## WHAT THIS TASK INVOLVES
Transcribe the material verbatim, starting at its first line and stopping once the line containing "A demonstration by" has been given; no picture should appear.

* * * * * * * * *

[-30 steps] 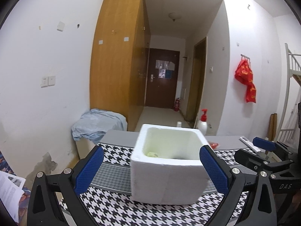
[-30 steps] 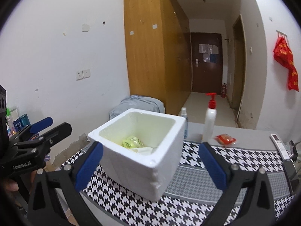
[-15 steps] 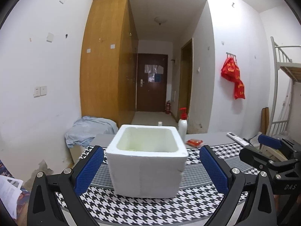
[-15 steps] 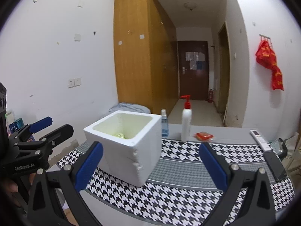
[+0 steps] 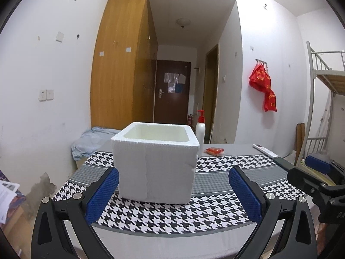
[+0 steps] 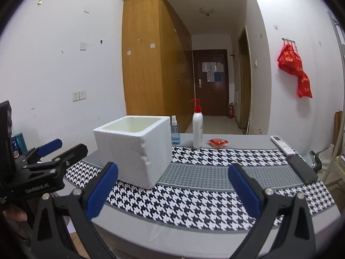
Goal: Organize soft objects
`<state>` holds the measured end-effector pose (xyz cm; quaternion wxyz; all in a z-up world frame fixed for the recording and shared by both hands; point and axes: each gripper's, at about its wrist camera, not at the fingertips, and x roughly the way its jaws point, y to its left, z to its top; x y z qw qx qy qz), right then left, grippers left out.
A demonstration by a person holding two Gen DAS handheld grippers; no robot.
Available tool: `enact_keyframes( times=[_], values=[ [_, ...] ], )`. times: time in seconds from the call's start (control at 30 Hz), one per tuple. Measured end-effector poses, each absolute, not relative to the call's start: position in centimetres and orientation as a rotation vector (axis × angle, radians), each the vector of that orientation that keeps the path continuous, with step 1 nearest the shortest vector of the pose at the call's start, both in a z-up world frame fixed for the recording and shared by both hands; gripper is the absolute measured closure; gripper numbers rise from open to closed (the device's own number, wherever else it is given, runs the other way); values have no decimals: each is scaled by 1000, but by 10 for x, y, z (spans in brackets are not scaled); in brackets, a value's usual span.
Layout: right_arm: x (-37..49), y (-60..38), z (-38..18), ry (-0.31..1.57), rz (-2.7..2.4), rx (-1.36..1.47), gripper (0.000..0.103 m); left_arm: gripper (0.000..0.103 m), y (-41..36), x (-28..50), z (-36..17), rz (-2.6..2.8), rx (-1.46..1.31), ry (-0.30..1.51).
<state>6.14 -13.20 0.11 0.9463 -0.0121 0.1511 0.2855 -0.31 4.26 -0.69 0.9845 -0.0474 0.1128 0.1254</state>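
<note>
So from the left wrist camera, the left gripper (image 5: 173, 192) sits low at the near edge of the table (image 5: 237, 145), fingers spread wide with nothing between them. Straight ahead is the white foam box (image 5: 154, 161), standing upright on the houndstooth mat (image 5: 194, 211), probably parked there as the bin for soft stuff. From this low angle its inside is hidden, so no telling what's in it. A red packet (image 5: 214, 151) lies behind it on the bare grey tabletop, next to a pump bottle (image 5: 200, 129).

Over on the right wrist camera, the right gripper (image 6: 172, 192) is also spread apart and empty, held back from the mat. The foam box sits left of centre, with a blue spray bottle (image 6: 175, 130) just behind it. A remote (image 6: 282, 144) and a phone (image 6: 303, 170) lie off right. No soft item shows outside the box except maybe that packet, so the job looks about done.
</note>
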Motion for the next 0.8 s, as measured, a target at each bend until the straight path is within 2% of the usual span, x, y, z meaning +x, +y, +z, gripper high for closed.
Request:
enact_keyframes(
  times=[0.27, 0.8],
  values=[
    [49, -136, -16, 317, 577, -20, 0, 1, 26, -18, -22, 269, -70, 215],
    [35, -143, -22, 312, 575, -17, 0, 1, 18, -32, -19, 267, -63, 197]
  ],
)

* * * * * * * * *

## SOLVED PROBLEM
[-30 steps] 
[-30 steps] 
[-15 steps] 
[-15 steps] 
[+0 steps] 
[+0 steps] 
Goal: Organize soft objects
`<state>` holds the measured end-effector pose (xyz cm; quaternion wxyz; all in a z-up world frame fixed for the recording and shared by both hands; point and axes: each gripper's, at about its wrist camera, not at the fingertips, and x roughly the way its jaws point, y to its left, z to its top; x y z qw qx qy qz), right then left, grippers left out.
A demonstration by a person holding two Gen DAS handheld grippers; no robot.

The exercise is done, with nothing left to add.